Build

0. Clone source code:

$ git clone --depth=1 https://github.com/approach0/search-engine.git

The following instructions assume you have cloned this project in to directory $PROJECT.

1. Install system dependencies

Other than commonly build-in libraries (pthread, libz, libm, libstdc++), ther are some system dependencies you may need to download and install on your system environment:

For Ubuntu 16.04 LTS (xenial), type the following commands to install above dependencies (including essential programs):

$ sudo apt-get update
$ sudo apt-get install g++ cmake
$ sudo apt-get install bison flex libz-dev libevent-dev libopenmpi-dev

On Debian 9 for example, you may also need to install

$ sudo apt install libxml2-dev

2. Download and build Indri

This project currently relies on Lemur/Indri library as dependency to provide full-text index functionality (i.e. index writer and reader), this helps us focus on math search implementation. To combine math and full-text search, we merge the results from Indri index reader and those from math search, weight them using some combined score schema. (Very high level idea)

Lemur/Indri is not likely to be in your distribution’s official software repository, so you may need to build and manually specify its library path.

Build Indri:

$ cd ~
$ git clone https://github.com/approach0/fork-indri.git ./indri
$ (cd indri && ./configure && make)

If Indri reports undefined reference to ... when building/linking, install that library and run configure again:

After installing the zlib-devel package you must rerun configure so that it correctly finds it and adds the library to the ld command.
(https://sourceforge.net/p/lemur/discussion/546028/thread/e67752b2)

Also, if you build Indri with newer version of gcc, it may produce segmentation fault when doing text indexing. Please refer to Appendix to resolve the issue.

3. Download CppJieba

Our indexer/searcher is able to handle English and Chinese document. Here CppJieba provides us Chinese term segmentation functionality. Although we have option to choose whether or not to invoke this functionality when calling indexer/searcher programs, CppJieba is still required at compile time (at least for now) to successfully build this project.

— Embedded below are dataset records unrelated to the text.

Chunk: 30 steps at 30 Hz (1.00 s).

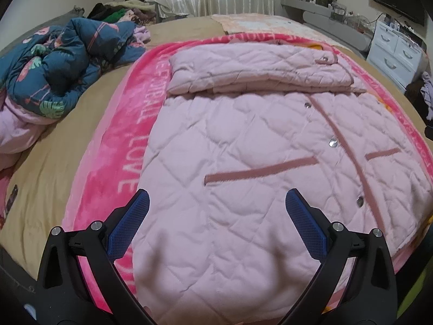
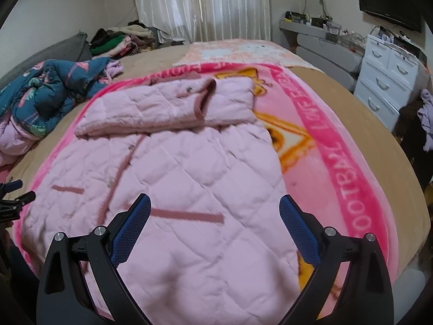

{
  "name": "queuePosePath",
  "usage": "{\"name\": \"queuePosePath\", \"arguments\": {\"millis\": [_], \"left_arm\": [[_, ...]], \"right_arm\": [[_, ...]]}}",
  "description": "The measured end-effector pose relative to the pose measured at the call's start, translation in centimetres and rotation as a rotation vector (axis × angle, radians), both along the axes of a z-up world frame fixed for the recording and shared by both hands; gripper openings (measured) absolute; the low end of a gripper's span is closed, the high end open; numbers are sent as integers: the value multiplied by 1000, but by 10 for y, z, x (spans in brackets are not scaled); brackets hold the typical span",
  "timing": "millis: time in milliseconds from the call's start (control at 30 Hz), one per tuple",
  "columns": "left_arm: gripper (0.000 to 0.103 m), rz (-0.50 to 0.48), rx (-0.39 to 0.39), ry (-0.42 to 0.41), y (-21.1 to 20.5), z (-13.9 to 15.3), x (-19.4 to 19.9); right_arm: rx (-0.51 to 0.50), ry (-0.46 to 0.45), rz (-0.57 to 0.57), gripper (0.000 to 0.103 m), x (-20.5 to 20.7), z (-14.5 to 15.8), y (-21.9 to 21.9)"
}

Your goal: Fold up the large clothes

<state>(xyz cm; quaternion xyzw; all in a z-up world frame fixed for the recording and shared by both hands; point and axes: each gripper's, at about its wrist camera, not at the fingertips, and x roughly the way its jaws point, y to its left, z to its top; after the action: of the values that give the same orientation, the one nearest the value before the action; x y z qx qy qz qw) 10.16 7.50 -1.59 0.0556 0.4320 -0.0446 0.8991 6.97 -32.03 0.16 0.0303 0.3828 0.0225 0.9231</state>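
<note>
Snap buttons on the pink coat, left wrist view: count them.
4. Three run down the front placket of the pink quilted coat: upper, middle, lower. One sits on the folded-over top. That fold may hide more.

left gripper fingers apart | pink quilted coat on pink blanket
</note>
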Motion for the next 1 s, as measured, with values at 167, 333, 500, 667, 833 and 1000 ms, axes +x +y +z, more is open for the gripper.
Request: {"name": "queuePosePath", "arguments": {"millis": [167,333,500,667,833,1000], "left_arm": [[95,26,14,29,14,-13,-3],[95,59,15,53,30,-23,-6],[95,95,-1,84,46,-32,-9],[95,139,-47,125,67,-44,-16],[95,156,-80,168,80,-55,-24],[95,152,-103,191,82,-63,-31]], "right_arm": [[-8,39,-23,95,-6,-15,-13],[-15,72,-39,95,-10,-27,-22],[-4,82,-32,95,-14,-34,-27],[-1,103,-32,95,-20,-43,-30],[-8,128,-38,95,-25,-51,-36],[-6,152,-36,95,-30,-57,-40]]}}
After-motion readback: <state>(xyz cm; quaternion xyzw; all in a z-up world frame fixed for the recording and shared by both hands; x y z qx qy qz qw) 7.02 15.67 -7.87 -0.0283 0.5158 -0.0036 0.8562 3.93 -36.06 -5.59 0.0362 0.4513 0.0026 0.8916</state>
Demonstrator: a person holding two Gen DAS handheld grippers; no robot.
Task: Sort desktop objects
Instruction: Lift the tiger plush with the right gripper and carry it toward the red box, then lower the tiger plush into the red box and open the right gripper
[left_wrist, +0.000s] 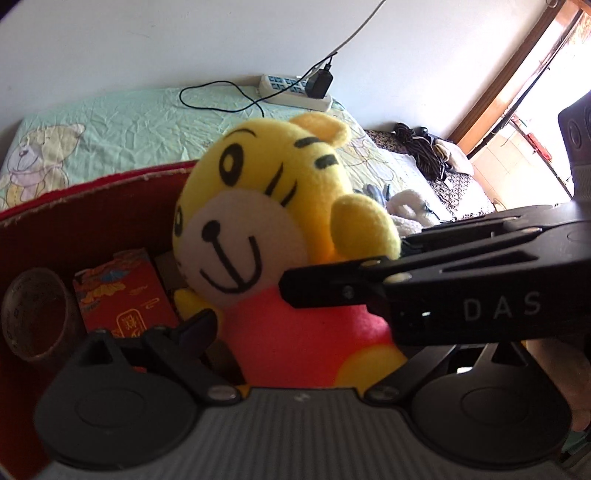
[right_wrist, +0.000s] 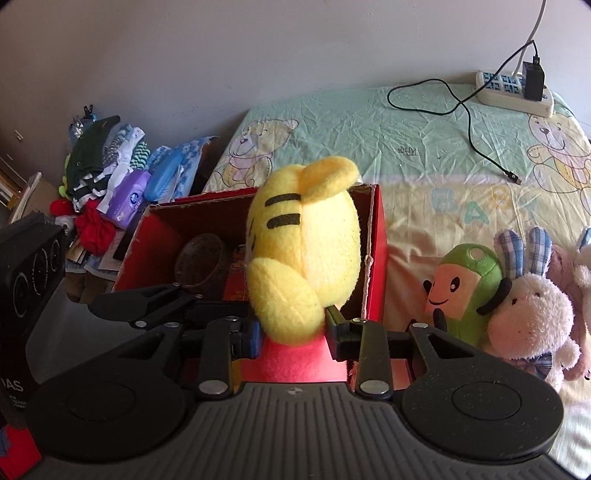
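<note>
A yellow tiger plush (left_wrist: 251, 206) with a pink body fills the middle of the left wrist view, upright and facing the camera. My right gripper (right_wrist: 293, 338) is shut on its pink body (right_wrist: 295, 358) and comes in from the right in the left wrist view (left_wrist: 332, 269). The plush hangs over the near side of a red cardboard box (right_wrist: 378, 236). My left gripper (left_wrist: 299, 325) stands open around the plush. Only its left finger (left_wrist: 195, 325) shows, beside the plush's edge; the right one is hidden. It also shows at the left of the right wrist view (right_wrist: 147, 302).
Inside the box (left_wrist: 92, 221) lie a tape roll (left_wrist: 33, 317) and a red printed packet (left_wrist: 122, 295). A green plush (right_wrist: 465, 291) and a white bunny (right_wrist: 528, 314) sit right of the box on the sheet (right_wrist: 406, 129). A power strip (right_wrist: 513, 88) with a black cable lies at the back; clothes (right_wrist: 110, 166) are piled left.
</note>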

We do not need to build CppJieba since using the header files of this C++ project is sufficient.

$ cd ~
$ wget 'https://github.com/yanyiwu/cppjieba/archive/v4.8.1.tar.gz' -O cppjieba.tar.gz
$ mkdir -p ~/cppjieba
$ tar -xzf cppjieba.tar.gz -C ~/cppjieba --strip-components=1

4. Configure dependency path

Our project uses dep-*.mk files to configure most C/C++ dependency paths (or CFLAGS and LDFLAGS). If you have installed above dependency libraries in your system environment, you can leave these dep-*.mk files untouched. Otherwise if you compile and build dependencies locally, please modify dep-*.mk files to point to your locally built library locations.

Before building, you need to invoke ./configure to locate all external dependencies:

$ cd $PROJECT
$ ./configure --indri-path=~/indri --jieba-path=~/cppjieba

This configure script also checks necessary libraries for building. If configure outputs any library that can not be located by the linker, you may need to install the missing dependency before build.

5. Build

Type make at project top level (i.e. $PROJECT) will do the job.

6. LaTeXML

You may also need to install LaTeXML depending on your build configuration. Please refer to Appendix for instructions.